- Activity -
Locate the line containing "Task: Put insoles", then please write out that line and all the lines below it in the entries exactly.

(Dataset excerpts)

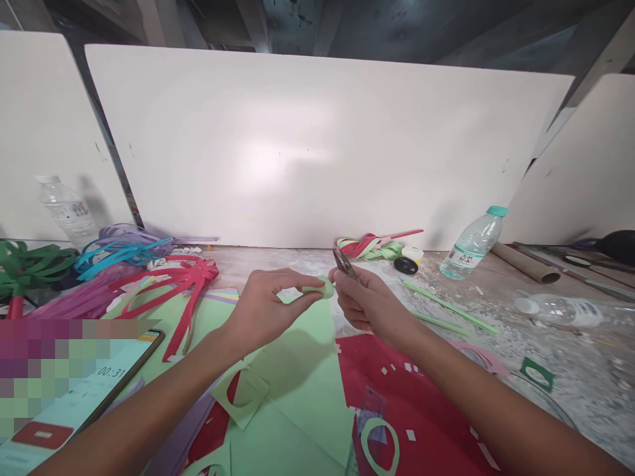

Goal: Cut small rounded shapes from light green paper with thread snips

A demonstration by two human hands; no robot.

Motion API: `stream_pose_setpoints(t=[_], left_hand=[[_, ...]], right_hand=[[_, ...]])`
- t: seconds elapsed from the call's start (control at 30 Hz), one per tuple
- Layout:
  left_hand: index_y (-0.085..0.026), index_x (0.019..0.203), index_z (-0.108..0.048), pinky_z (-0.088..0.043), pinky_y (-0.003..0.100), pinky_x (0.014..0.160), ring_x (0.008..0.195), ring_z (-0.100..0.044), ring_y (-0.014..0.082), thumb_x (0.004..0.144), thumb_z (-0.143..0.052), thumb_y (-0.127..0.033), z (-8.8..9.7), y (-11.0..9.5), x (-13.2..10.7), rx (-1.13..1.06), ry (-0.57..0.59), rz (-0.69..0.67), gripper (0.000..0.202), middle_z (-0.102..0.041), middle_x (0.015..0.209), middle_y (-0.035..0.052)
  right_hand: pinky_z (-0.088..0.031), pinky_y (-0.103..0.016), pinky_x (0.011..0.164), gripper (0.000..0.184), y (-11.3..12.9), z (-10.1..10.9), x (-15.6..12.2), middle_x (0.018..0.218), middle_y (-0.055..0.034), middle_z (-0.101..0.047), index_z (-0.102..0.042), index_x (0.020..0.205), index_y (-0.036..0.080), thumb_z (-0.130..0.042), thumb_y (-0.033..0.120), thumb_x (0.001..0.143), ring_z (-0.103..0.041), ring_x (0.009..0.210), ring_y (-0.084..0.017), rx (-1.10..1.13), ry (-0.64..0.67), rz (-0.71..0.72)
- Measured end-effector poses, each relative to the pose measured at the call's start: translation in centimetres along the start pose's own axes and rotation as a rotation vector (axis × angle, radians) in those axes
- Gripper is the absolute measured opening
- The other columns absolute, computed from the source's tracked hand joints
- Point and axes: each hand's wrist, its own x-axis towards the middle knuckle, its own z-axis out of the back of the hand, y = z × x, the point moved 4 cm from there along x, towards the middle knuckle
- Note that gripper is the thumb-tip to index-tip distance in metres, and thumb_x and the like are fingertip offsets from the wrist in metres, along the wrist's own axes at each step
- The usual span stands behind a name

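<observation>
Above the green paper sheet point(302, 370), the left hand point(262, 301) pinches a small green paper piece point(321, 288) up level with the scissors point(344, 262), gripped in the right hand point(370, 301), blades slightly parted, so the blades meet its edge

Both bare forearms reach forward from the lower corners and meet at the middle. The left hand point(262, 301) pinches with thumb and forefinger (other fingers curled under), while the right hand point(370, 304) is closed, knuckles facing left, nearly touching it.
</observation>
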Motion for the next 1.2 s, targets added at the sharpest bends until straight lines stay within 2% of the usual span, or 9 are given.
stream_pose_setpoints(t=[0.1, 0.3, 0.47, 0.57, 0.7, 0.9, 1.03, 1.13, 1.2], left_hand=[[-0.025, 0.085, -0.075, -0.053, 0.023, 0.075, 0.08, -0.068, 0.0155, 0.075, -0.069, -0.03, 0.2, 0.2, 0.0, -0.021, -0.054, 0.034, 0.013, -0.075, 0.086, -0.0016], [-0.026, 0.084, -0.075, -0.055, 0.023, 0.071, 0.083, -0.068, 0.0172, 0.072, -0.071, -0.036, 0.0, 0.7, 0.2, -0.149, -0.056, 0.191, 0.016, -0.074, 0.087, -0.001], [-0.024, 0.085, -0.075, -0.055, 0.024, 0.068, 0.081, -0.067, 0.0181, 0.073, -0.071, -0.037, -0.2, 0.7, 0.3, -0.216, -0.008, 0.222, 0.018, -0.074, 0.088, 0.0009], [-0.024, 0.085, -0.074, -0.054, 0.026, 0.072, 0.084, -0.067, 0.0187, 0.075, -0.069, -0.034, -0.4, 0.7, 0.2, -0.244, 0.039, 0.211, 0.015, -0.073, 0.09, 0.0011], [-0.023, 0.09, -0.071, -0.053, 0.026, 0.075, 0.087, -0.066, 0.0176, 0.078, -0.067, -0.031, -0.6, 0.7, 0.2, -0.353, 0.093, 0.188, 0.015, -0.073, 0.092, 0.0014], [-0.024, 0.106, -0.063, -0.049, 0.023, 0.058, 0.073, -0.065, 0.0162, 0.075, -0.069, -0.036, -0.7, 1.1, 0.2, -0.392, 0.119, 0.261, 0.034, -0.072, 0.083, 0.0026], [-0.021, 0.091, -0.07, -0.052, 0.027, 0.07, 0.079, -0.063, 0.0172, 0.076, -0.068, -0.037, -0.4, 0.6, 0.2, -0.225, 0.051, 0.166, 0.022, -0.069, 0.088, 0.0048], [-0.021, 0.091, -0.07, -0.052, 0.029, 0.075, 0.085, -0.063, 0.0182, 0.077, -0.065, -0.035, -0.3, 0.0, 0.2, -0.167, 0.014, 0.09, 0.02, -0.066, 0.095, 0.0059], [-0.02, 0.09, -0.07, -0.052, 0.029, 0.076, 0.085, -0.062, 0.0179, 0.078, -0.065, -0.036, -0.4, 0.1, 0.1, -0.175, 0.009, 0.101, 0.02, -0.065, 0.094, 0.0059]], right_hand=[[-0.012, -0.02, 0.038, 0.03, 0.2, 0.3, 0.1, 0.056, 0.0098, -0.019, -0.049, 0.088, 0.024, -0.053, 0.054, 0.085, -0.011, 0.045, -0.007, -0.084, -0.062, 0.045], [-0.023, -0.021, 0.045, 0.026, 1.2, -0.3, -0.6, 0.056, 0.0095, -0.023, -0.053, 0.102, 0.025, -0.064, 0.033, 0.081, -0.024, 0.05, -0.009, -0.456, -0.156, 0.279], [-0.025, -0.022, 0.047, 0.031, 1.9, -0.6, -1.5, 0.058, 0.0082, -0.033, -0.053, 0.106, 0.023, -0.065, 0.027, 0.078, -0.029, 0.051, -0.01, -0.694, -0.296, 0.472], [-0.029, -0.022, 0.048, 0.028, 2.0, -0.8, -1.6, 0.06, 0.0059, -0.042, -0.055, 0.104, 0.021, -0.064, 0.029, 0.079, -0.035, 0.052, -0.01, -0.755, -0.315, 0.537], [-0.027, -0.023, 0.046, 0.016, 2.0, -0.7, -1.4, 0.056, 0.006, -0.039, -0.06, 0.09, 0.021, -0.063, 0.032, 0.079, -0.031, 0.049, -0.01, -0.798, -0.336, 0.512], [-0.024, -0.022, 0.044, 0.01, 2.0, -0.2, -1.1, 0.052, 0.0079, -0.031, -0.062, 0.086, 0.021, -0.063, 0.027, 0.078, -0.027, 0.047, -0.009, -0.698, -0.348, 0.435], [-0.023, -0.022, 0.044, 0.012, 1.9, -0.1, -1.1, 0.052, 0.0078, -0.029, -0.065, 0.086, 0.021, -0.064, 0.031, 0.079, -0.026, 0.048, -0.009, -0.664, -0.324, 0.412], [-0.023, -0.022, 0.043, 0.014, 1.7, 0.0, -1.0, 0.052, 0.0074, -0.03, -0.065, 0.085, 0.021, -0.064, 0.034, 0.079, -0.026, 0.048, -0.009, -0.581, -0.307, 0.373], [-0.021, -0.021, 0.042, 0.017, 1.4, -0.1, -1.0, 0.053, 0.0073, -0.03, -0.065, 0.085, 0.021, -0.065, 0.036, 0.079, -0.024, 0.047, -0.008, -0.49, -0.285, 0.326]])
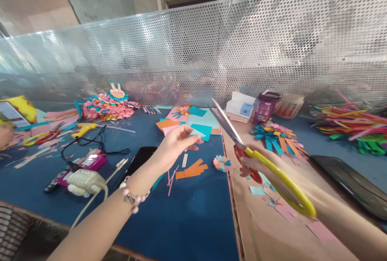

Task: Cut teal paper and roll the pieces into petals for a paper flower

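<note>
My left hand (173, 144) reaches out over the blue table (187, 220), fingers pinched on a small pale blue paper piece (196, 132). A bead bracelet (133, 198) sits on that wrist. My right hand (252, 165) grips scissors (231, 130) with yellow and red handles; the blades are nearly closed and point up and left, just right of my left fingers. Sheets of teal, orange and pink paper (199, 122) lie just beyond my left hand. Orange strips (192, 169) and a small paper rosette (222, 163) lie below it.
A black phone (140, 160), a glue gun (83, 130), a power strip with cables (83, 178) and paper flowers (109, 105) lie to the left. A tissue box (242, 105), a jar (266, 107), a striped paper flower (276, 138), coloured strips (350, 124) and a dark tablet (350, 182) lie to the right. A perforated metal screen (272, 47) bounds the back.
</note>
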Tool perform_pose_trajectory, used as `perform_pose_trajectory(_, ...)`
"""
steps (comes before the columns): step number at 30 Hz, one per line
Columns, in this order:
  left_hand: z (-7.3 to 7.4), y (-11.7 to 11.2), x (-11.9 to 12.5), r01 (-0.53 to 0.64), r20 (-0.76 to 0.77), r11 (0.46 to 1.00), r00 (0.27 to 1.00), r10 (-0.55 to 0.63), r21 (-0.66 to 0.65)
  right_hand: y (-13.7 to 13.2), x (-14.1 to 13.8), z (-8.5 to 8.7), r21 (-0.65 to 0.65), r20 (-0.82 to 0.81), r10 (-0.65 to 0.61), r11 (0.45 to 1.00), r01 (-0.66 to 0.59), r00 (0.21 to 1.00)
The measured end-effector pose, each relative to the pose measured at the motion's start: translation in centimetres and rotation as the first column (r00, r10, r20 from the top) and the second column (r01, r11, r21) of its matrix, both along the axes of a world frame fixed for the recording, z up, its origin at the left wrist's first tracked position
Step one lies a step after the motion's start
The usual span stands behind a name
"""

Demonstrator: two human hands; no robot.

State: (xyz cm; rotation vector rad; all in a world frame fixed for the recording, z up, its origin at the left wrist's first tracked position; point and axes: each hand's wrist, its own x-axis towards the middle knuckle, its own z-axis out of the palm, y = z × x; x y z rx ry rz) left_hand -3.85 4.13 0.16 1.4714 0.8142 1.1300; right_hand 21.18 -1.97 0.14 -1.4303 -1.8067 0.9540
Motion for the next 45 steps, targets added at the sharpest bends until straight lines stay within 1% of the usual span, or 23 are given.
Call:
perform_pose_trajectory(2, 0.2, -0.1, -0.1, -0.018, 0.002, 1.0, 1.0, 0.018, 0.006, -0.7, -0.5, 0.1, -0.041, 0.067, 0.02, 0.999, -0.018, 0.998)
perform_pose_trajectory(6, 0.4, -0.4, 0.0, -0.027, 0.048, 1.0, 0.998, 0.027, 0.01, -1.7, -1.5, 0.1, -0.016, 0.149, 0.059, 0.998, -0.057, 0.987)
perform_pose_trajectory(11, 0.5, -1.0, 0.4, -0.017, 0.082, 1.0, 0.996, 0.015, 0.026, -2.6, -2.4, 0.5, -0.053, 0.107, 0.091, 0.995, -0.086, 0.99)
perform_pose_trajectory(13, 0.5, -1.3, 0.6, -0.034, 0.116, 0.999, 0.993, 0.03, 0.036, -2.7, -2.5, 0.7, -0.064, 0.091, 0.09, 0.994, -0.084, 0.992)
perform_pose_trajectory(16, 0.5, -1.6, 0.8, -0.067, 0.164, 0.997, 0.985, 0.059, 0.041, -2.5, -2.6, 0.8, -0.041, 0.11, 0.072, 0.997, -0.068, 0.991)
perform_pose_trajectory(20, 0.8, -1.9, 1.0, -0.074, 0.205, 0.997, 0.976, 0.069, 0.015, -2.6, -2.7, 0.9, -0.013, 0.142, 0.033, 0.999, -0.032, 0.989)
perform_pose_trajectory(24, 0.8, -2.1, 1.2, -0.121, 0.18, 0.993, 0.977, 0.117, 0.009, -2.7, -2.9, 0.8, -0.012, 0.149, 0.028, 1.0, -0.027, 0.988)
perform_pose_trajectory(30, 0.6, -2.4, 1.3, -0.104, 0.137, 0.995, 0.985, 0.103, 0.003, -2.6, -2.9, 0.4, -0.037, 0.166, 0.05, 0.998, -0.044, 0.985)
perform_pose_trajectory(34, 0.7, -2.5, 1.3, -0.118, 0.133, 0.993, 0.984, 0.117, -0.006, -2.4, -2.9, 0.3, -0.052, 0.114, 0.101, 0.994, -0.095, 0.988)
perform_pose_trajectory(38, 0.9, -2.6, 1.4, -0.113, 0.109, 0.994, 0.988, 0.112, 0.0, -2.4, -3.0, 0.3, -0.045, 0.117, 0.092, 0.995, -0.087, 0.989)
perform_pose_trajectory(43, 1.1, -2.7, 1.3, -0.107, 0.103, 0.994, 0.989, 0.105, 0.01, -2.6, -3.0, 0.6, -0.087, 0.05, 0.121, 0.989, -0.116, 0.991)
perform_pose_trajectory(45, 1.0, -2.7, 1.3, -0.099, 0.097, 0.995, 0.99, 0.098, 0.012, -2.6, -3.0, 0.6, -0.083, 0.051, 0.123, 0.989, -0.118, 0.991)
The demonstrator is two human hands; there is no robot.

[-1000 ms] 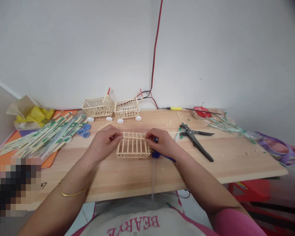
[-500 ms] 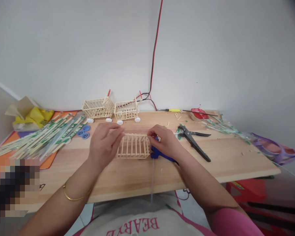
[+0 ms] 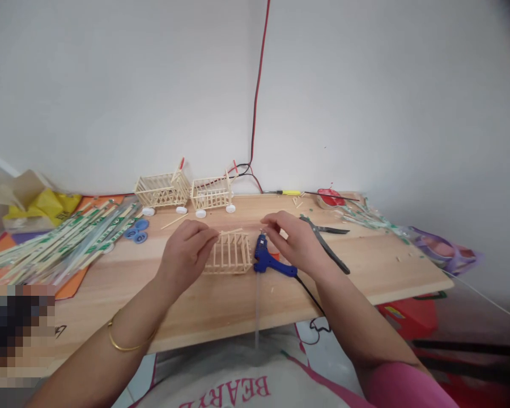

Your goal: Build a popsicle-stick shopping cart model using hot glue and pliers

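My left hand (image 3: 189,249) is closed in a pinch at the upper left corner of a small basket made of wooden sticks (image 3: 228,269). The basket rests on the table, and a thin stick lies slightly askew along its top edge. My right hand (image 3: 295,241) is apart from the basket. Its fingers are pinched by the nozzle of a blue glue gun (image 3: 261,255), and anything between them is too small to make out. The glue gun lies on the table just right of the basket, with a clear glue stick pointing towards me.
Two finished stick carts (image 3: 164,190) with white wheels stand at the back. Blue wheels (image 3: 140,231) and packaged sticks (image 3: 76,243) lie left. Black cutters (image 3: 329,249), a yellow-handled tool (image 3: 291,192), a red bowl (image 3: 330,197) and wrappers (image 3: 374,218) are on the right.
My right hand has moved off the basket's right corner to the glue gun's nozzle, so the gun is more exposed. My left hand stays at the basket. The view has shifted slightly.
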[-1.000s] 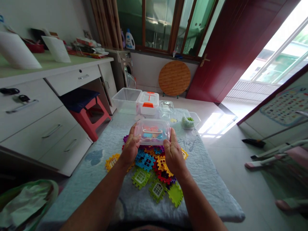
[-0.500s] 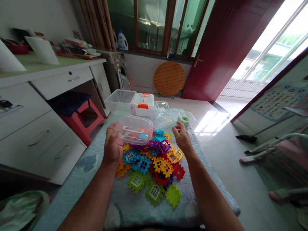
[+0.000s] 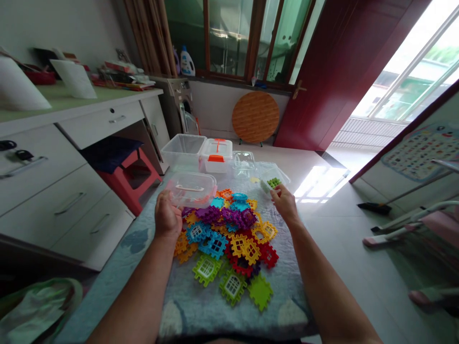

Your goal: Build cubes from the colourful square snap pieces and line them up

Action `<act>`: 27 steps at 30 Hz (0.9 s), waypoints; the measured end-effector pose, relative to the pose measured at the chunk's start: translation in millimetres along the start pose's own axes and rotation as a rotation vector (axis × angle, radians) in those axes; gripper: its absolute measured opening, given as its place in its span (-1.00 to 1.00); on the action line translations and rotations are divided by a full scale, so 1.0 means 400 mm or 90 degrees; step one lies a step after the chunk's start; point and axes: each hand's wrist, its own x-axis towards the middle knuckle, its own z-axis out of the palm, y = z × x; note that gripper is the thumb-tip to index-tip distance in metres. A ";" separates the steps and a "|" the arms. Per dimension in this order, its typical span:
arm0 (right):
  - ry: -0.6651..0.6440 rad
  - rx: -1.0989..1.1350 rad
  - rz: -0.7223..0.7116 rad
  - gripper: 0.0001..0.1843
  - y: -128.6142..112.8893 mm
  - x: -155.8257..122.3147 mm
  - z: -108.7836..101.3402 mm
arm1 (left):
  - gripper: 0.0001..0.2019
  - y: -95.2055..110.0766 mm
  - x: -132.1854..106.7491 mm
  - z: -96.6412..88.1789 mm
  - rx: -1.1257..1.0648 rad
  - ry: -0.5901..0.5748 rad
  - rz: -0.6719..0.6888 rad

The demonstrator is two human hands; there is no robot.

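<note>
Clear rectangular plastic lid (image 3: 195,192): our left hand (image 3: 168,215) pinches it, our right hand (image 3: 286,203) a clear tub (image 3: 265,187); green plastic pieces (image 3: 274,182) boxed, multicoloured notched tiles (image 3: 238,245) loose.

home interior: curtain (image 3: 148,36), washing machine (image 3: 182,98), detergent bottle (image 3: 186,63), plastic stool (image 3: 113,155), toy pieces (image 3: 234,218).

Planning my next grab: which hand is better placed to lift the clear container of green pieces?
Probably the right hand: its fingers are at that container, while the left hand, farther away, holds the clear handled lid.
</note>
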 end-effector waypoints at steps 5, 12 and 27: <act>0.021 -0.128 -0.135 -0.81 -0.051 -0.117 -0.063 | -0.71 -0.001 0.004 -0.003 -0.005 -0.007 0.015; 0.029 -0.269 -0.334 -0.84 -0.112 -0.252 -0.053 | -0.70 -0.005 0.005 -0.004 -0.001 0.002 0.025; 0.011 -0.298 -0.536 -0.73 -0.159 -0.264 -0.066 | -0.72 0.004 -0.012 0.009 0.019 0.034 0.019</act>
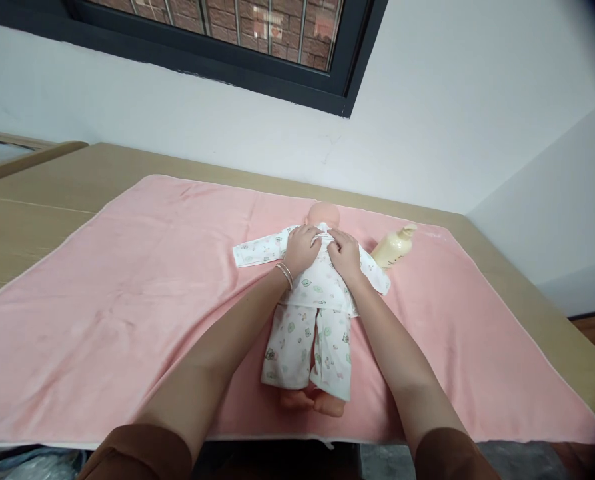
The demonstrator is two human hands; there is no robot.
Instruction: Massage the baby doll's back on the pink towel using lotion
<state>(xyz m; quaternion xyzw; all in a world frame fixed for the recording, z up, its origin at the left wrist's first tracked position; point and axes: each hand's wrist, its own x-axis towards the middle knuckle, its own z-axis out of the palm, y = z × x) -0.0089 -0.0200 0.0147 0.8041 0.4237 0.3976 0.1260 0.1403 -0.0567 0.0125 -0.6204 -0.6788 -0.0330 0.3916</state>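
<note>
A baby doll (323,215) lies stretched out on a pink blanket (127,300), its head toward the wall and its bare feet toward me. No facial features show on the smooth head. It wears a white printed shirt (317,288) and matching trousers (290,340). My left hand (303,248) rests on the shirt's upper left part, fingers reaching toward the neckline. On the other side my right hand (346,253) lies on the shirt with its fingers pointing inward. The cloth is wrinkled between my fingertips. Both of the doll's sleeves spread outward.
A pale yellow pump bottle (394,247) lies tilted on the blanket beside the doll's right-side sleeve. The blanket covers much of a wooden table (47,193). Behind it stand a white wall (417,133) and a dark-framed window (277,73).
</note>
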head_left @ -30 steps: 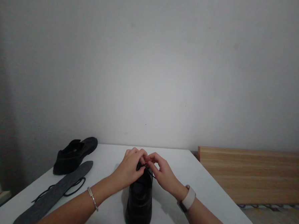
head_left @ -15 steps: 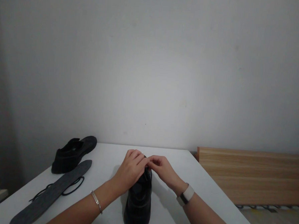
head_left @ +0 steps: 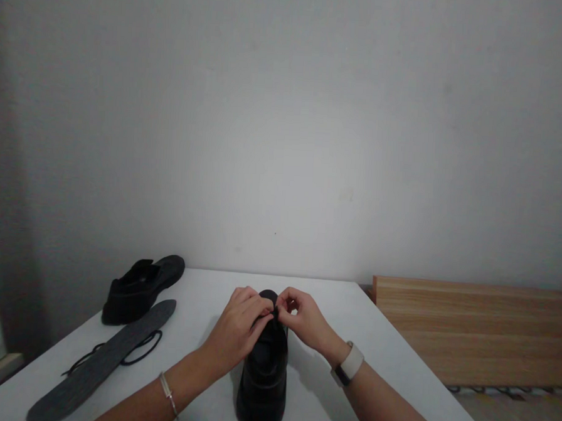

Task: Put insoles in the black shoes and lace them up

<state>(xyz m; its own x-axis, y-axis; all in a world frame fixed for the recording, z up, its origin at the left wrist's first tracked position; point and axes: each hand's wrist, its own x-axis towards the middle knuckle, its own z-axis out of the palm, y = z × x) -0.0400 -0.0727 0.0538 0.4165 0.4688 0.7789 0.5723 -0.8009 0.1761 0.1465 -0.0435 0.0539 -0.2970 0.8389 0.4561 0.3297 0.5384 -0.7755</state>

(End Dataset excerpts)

- Result of the exercise -
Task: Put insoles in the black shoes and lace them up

<state>(xyz m; its own x-axis, y-axis; all in a world frame fixed for the recording, z up, its origin at the left wrist's first tracked position; point and axes: each hand's wrist, its own x-axis towards the middle knuckle, its own z-axis out of the palm, y = z × x) -0.0400 -0.0727 0.0538 0.4165 0.4688 0.7789 0.5723 -0.8009 0.1761 0.1465 -0.0435 0.0539 -0.2970 0.8389 0.4561 0.3297 0.5384 -0.7755</state>

This exercise calls for no further output.